*Exercise brief*
All that should be output is the block of lines below from the line with "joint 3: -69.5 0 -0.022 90" to the line with "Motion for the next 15", both included, exactly as written.

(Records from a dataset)
════

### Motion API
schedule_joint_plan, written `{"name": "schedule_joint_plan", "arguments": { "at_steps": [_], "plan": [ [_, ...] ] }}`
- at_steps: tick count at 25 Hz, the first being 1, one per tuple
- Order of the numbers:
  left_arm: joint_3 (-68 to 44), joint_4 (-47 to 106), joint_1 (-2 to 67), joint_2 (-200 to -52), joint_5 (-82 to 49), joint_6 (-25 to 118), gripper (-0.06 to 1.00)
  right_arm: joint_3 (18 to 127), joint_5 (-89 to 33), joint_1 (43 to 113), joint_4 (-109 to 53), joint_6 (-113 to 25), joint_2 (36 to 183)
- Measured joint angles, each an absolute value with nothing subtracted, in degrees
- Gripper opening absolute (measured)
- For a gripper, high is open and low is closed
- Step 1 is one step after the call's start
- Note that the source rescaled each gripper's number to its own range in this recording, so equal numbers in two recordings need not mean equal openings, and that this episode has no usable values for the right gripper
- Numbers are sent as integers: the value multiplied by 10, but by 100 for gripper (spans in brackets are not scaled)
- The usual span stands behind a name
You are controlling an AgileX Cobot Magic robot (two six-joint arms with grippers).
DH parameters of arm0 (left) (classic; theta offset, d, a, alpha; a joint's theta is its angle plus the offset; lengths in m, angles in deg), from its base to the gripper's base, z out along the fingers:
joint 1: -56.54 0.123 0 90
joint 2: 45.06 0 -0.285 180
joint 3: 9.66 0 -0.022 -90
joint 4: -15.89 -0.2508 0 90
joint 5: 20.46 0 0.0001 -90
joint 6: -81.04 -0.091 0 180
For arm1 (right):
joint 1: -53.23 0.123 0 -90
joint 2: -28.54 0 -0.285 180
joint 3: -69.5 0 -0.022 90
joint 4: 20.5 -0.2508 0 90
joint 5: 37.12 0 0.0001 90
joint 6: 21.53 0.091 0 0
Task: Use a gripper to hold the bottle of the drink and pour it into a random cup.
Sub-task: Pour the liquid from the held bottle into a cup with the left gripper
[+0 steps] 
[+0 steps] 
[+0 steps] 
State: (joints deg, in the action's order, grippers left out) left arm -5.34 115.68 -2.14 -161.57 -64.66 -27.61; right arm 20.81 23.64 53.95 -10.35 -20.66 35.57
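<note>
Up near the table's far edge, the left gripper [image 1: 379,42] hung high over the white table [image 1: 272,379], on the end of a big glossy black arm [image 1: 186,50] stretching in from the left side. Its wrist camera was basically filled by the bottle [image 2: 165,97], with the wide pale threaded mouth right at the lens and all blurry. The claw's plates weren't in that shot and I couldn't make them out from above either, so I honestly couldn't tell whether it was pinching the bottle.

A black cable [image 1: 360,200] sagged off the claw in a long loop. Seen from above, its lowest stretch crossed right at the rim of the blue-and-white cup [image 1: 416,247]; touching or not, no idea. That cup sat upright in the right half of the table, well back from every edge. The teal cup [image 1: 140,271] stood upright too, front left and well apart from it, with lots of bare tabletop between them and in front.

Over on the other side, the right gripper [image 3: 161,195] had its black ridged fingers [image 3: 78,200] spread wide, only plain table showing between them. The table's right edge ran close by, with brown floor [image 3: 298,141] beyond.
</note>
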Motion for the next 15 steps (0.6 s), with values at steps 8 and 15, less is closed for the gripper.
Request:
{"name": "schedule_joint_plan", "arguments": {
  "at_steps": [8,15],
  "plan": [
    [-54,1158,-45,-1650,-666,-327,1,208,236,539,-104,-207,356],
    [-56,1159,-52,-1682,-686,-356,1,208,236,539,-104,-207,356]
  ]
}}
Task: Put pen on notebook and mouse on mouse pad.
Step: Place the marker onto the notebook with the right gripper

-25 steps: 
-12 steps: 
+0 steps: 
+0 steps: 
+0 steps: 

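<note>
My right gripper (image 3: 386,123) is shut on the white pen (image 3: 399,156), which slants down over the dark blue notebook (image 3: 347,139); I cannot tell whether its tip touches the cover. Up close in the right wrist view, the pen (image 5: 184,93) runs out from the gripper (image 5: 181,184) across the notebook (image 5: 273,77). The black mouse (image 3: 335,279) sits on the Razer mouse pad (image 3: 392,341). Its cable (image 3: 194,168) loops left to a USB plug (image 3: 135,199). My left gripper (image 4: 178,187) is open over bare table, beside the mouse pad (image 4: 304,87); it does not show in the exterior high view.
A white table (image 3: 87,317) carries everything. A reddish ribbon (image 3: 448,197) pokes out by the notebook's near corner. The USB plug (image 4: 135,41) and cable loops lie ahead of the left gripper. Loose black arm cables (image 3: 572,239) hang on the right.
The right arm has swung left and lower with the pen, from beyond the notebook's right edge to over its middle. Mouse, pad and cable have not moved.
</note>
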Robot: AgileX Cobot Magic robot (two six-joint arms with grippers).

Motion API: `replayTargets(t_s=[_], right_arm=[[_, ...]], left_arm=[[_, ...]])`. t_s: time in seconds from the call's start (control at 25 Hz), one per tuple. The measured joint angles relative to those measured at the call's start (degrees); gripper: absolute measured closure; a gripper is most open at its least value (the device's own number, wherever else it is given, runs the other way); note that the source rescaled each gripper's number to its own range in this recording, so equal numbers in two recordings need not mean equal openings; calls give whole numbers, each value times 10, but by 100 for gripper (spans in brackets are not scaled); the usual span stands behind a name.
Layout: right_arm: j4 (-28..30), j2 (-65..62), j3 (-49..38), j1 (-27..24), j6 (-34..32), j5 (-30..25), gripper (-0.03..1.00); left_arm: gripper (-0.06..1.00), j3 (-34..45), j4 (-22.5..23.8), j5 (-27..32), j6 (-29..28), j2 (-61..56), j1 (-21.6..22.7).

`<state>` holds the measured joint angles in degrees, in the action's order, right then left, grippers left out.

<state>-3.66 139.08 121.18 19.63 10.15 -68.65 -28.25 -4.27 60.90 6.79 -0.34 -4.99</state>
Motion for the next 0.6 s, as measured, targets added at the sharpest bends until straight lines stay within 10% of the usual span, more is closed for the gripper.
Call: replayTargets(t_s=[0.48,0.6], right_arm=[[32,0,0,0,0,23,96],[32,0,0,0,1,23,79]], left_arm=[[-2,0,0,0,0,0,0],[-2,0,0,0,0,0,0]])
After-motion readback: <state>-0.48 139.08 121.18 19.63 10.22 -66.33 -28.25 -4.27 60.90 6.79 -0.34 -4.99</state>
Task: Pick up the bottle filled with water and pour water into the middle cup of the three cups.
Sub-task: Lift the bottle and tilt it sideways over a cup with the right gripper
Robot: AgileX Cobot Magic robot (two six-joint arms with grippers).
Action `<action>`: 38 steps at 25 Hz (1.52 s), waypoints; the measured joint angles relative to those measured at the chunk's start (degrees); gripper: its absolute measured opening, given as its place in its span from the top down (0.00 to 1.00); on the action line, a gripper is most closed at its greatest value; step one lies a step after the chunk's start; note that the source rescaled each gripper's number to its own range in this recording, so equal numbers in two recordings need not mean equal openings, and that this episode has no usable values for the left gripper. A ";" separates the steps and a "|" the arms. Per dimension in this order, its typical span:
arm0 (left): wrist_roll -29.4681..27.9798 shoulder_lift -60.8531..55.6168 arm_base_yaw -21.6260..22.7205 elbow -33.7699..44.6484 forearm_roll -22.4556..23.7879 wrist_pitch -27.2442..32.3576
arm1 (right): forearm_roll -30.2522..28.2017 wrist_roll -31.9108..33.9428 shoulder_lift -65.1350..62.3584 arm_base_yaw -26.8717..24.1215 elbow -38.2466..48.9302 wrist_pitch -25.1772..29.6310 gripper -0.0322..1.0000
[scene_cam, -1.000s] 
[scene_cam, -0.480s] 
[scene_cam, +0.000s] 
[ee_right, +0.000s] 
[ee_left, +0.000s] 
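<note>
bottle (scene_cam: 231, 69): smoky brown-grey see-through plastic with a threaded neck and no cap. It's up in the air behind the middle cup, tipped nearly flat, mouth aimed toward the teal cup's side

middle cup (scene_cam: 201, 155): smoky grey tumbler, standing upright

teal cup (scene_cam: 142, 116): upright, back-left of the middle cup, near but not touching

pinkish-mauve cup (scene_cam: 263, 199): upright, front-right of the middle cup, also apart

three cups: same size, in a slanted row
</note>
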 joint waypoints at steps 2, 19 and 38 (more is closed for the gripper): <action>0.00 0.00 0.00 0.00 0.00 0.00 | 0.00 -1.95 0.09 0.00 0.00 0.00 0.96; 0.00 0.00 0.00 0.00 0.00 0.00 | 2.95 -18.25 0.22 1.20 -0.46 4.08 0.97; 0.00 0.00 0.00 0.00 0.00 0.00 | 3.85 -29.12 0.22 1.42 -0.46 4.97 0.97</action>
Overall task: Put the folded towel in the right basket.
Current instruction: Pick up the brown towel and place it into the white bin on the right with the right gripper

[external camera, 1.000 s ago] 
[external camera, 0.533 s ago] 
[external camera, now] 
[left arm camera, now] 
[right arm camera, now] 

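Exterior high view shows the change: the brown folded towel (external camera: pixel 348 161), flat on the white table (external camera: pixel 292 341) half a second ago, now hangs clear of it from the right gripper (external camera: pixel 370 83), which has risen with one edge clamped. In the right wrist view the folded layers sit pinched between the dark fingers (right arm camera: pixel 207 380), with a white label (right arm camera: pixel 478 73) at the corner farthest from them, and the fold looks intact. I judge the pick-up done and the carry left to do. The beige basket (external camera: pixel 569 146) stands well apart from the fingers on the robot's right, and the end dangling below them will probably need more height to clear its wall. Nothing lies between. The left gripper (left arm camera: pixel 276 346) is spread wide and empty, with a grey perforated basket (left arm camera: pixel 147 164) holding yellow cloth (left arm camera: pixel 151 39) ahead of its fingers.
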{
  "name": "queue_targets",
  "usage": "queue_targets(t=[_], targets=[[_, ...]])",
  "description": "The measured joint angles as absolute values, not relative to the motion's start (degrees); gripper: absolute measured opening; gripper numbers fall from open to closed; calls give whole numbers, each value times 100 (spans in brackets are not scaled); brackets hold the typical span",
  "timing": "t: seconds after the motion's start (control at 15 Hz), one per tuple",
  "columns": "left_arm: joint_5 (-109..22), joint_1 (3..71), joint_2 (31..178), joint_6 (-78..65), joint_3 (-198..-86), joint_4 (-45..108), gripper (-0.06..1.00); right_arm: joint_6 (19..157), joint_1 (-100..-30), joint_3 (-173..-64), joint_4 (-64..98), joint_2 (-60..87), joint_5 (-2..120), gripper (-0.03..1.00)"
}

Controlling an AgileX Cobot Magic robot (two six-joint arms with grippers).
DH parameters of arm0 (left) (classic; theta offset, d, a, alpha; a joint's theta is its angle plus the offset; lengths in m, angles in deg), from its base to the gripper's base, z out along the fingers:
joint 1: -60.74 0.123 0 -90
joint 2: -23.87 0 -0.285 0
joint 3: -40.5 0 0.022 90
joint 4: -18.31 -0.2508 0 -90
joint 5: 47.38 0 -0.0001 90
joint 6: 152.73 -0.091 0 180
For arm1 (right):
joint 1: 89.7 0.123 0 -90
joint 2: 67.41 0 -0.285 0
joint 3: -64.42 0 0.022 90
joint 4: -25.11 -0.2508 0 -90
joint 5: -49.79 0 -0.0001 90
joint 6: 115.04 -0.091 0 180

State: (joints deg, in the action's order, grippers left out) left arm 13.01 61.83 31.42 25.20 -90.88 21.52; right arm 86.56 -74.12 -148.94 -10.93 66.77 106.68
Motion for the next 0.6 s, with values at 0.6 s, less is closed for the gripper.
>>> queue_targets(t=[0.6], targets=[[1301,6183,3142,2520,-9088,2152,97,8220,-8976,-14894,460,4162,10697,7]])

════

*Expected answer*
joint 3: -69.5 0 -0.022 90
joint 4: 20.5 -0.2508 0 90
joint 5: 37.12 0 0.0001 90
joint 6: 21.53 0.091 0 0
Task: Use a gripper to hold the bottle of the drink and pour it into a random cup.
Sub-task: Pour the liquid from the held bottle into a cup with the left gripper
[+0 steps] 
[+0 steps] 
[+0 steps] 
State: (joints deg, in the action's order, grippers left out) left arm -5.34 115.68 -2.14 -161.57 -64.66 -27.61; right arm 20.81 23.64 53.95 -10.35 -20.66 35.57
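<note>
Up near the table's far edge, the left gripper [image 1: 379,42] hung high over the white table [image 1: 272,379], on the end of a big glossy black arm [image 1: 186,50] stretching in from the left side. Its wrist camera was basically filled by the bottle [image 2: 165,97], with the wide pale threaded mouth right at the lens and all blurry. The claw's plates weren't in that shot and I couldn't make them out from above either, so I honestly couldn't tell whether it was pinching the bottle.

A black cable [image 1: 360,200] sagged off the claw in a long loop. Seen from above, its lowest stretch crossed right at the rim of the blue-and-white cup [image 1: 416,247]; touching or not, no idea. That cup sat upright in the right half of the table, well back from every edge. The teal cup [image 1: 140,271] stood upright too, front left and well apart from it, with lots of bare tabletop between them and in front.

Over on the other side, the right gripper [image 3: 161,195] had its black ridged fingers [image 3: 78,200] spread wide, only plain table showing between them. The table's right edge ran close by, with brown floor [image 3: 298,141] beyond.
</note>
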Motion for the next 15 steps (0.6 s), with values at steps 8 and 15, less is closed for the gripper.

The output above is complete as it stands.